The investigators aim to recruit 60 patients undergoing video-assisted pneumonectomy. All patients ASA physical status I-II grade, aged within 20-70 years, are randomly allocated into two groups: 75mg/20ml ropivacaine only group (Group R, n=30) and 75mg/20ml ropivacaine + 1μg/kg dexmedetomidine (Group RD, n=30). At the end of surgery, the investigators perform four points thoracic paravertebral block guided by ultrasound combined with nerve stimulator at T3-4, T4-5, T5-6, T6-7 of surgical side where 5ml solution is injected to each point. The characteristics of patients are analyzed to confirm whether they are comparable in both groups. Pain was assessed according to a numerical rating scale (NRS) (0 = no pain; 10 = worst pain imaginable). Patients were asked to evaluate the maximal degree of pain. Pain scores were recorded in post anesthesia care unit(PACU), and1, 2,4, 8, 12, 24, 36 and 48 hours after surgery. The study endpoints are evaluated by an anesthesiologist who does not know the group allocation. The postoperative rescue analgesic administration, adverse outcomes and patient satisfaction are also recorded.

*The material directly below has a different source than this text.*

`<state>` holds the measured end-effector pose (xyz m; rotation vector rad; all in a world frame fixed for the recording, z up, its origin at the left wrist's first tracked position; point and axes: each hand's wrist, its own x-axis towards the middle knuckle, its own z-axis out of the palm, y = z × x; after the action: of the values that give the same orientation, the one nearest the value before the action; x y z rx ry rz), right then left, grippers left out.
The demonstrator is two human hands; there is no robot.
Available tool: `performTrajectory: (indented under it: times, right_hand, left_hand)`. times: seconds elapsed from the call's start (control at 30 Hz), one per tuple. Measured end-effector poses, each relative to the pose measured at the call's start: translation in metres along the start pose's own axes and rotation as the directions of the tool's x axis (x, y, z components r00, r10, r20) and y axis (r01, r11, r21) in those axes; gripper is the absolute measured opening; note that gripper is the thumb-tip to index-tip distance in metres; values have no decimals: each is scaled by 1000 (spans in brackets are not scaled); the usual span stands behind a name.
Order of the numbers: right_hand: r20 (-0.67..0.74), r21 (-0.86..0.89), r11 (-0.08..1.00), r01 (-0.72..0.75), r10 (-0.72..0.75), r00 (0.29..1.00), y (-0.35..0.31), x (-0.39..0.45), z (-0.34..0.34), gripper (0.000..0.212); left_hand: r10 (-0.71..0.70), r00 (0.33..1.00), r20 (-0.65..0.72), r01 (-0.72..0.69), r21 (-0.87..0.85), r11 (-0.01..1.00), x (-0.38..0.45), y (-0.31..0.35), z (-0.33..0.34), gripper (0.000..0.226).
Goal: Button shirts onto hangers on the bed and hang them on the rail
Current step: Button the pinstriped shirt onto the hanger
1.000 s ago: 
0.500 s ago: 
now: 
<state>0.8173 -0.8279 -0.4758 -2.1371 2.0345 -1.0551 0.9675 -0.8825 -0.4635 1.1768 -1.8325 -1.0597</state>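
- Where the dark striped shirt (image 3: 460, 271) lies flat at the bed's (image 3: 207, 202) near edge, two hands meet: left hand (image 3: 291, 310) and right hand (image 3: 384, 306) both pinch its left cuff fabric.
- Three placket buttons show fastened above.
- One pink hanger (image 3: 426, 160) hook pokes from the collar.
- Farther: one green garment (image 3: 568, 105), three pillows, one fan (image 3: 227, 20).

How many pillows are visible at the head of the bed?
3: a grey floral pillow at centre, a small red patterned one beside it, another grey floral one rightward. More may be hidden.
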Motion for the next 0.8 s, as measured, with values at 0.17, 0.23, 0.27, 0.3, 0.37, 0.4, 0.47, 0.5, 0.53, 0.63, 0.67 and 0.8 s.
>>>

All data were processed in SPSS 18.0 (SPSS Inc., Chicago, IL USA). Normality was tested by the Kolmogorov-Smirnov analysis. Comparisons of continuous outcomes among groups were examined using Kruskal-Wallis test. Chi-square analysis or Fisher's exact test was used to assess categorical outcomes between groups. A P-value<0.05 was considered statistically significant.